Task statement
The word "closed" occurs in some of the lines below; copy each of those lines.

Supplied information
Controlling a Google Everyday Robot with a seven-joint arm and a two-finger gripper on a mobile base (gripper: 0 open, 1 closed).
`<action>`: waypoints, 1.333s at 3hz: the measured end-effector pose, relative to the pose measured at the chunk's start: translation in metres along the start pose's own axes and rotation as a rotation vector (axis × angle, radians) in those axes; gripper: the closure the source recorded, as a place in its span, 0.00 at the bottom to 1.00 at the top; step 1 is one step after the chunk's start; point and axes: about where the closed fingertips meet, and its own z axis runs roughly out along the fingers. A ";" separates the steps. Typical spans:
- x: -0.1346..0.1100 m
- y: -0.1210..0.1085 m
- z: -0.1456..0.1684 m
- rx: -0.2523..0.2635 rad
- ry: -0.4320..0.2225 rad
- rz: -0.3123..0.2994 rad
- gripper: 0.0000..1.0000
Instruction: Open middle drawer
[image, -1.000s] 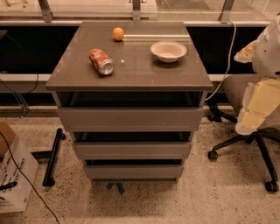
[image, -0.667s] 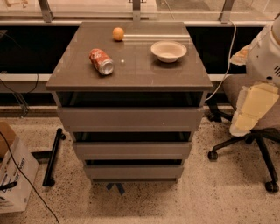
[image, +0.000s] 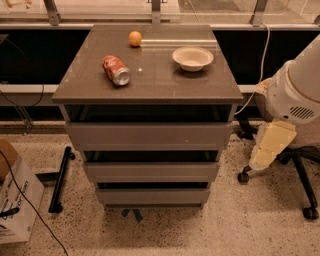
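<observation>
The grey-brown cabinet (image: 147, 82) has three handleless drawers. The middle drawer (image: 150, 171) is the low, wide panel between the taller top drawer (image: 150, 135) and the bottom drawer (image: 152, 196). Its front sits about flush with the others, with a dark gap above it. My arm's white joint (image: 295, 95) is to the right of the cabinet. My gripper (image: 262, 155) hangs below it as a cream-coloured end pointing down and left. It is at about the height of the middle drawer and apart from the cabinet's right side.
On the cabinet top lie a red soda can (image: 115, 70) on its side, an orange (image: 135, 38) and a white bowl (image: 192, 58). An office chair base (image: 300, 175) stands behind the arm at the right. A cardboard box (image: 15, 200) and a black bar (image: 60, 180) are on the floor at the left.
My arm has swung left and downward, bringing the gripper closer to the cabinet's right side. The drawers and the things on top have not moved.
</observation>
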 end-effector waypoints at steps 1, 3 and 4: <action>0.000 0.000 0.000 0.000 0.000 0.000 0.00; -0.004 0.021 0.037 -0.013 0.006 -0.028 0.00; 0.004 0.042 0.071 -0.056 -0.053 -0.045 0.00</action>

Reply
Controlling a Google Everyday Robot with a seven-joint arm and a two-finger gripper on a mobile base (gripper: 0 open, 1 closed).
`<action>`: waypoints, 1.333s at 3hz: the measured end-effector pose, relative to the pose measured at the chunk's start: translation in metres along the start pose's own axes and rotation as a rotation vector (axis × angle, radians) in those axes; gripper: the closure the source recorded, as a place in its span, 0.00 at the bottom to 1.00 at the top; step 1 is one step after the chunk's start; point and axes: about where the closed fingertips meet, and its own z axis runs roughly out along the fingers. A ";" separates the steps. Typical spans:

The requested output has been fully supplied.